■ Exercise brief ■
Show all lines from the listing below that contain "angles".

==== Data below ====

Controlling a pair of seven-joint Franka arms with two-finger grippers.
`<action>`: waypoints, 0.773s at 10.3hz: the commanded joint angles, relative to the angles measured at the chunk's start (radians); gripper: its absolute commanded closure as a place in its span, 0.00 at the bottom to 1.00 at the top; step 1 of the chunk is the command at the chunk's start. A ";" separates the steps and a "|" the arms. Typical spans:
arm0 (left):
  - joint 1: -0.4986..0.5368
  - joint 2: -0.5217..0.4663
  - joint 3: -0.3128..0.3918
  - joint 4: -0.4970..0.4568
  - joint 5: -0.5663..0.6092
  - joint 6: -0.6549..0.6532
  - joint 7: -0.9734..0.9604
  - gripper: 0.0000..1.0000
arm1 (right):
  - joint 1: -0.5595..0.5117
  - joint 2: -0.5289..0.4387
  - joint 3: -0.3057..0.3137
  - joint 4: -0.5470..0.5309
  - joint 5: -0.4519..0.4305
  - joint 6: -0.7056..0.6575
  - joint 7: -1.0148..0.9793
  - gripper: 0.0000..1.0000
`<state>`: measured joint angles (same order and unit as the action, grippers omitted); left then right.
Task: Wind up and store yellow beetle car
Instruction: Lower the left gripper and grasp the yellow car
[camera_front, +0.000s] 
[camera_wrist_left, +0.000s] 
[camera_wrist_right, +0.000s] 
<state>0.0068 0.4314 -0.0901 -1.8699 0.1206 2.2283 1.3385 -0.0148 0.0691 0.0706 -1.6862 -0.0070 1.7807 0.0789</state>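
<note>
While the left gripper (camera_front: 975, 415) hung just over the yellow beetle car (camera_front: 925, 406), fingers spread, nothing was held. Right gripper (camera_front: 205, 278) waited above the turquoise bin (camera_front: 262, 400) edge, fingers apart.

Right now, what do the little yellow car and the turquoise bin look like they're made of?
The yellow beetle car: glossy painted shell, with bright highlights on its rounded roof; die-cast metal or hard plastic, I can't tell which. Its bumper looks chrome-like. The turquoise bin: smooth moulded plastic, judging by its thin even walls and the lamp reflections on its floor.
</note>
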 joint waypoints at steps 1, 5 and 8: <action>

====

■ Response to this exercise ■
`<action>`: waypoints, 0.773s at 10.3hz: the commanded joint angles, relative to the angles measured at the chunk's start (radians); gripper: its absolute commanded closure as a place in its span, 0.00 at the bottom to 1.00 at the top; step 1 of the chunk is the command at the chunk's start. A ";" separates the steps and a "|" the arms. Typical spans:
`<state>`: measured joint angles (same order and unit as the action, grippers omitted); left then right.

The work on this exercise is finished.